The Grudge 2 (2006) / Horror-Mystery
MPAA Rated: PG-13 for disturbing images, violence, some sensuality, and language
Running Time: 95 min.
Cast: Amber Tamblyn, Edison Chen, Arielle Kebbel, Jennifer Beals, Teresa Palmer, Sarah Michelle Gellar, Misako Uno, Sarah Roemer, Matthew Knight, Joanna Cassidy, Jenna Dewan
Director: Takashi Shimizu
Screenplay: Stephen Susco (based (sort of) on the movie, "Ju-On: The Grudge", by Takashi Shimizu)
Review published October 22, 2006
Before the first American remake of Ju-On was released in 2003, I would often be heard referring to it as "The Drudgery", describing what a chore it would be to sit through another vacuous horror mood piece. It turned out not to be such drudgery after all, although I must admit, I was more amused by the screaming idiots in the audience than I was entertained by anything I saw on the screen. I won't be as kind to this dull, redundant sequel, which spends less than five minutes of its total running length actually adding some new wrinkle to the original story, while spending the remainder merely regurgitating it.
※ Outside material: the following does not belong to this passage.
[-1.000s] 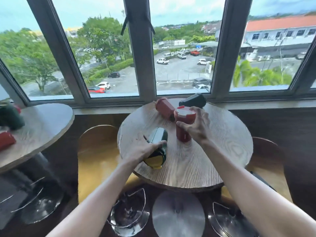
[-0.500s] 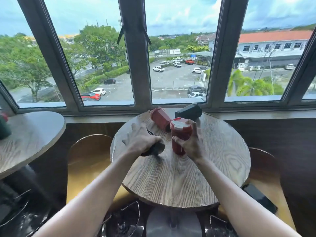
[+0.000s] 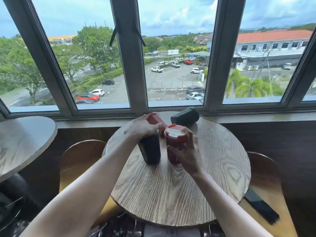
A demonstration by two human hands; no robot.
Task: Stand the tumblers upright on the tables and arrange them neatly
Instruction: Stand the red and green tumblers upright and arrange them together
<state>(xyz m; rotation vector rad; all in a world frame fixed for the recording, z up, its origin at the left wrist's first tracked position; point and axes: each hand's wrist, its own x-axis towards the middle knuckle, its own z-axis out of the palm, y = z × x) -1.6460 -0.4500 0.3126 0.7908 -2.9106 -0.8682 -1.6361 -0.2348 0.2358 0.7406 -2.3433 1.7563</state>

Like the first film, there are several storylines told somewhat out of continuity, but which end up converging at certain points late in the film. The primary plot revolves around the Aubrey (Tamblyn. The Ring), the sister of the protagonist from the first film, Karen (Gellar, Scooby-Doo 2), who wants to get to the bottom of how to stop the curse started in that house in Japan that affects anyone who dares enter it. The rage and deaths seem to have spread beyond the house, as similar events are occurring in an apartment complex in Chicago, as well as to three American schoolgirls who venture into the house on a dare, only to be terrorized by the crazed woman and young boy who once took up residence there.
This is the sixth time that director Takashi Shimizu has revisited this series (two Japanese TV films, the Japanese theatrical releases, and now the two Hollywood remakes), but it seems with each successive effort, his interest in the story wanes considerably. Perhaps he is bored by it all by now, or perhaps he just realizes that all people want is to be creeped out, because, outside of the ominous atmospheric elements and moments of booga-booga, there is barely an effort made to string together a legitimate story or some workable plot to keep us interested.
The scant storylines and bland characterizations just aren't enough for us to care one bit about any of them, so what we're left with is merely an exercise in creepy imagery and set-ups for a few jolts to get the young girls screaming in their theater seats. While the first film wasn't exactly a model of brilliantly developed narrative, this sequel offers nothing more than sensory stimuli, using sights and sounds to create the feeling of fright without giving us anything within the story to truly be frightened of. While the first film had a sense of newness on its side that made it somewhat effective as a straight-up shocker, we've seen all of the scary images in this sequel a few too many times to experience their original effect.
The Grudge 2 is only 95 minutes, but it plods along at an excruciatingly slow pace, padding out its sparse moments of dialogue at lengthy intervals. While Shimizu is still a master at setting up eerie scenes of tension, his talents would be far better served in something with a more substantial script. Without being able to care about the characters, all we are left to do is to wait for the deaths to finally come, and since most who watch this sequel will be fully expecting to see that which they've seen before, tedium results. It's hard to scream when your mouth is already engaged in the act of perpetual yawning.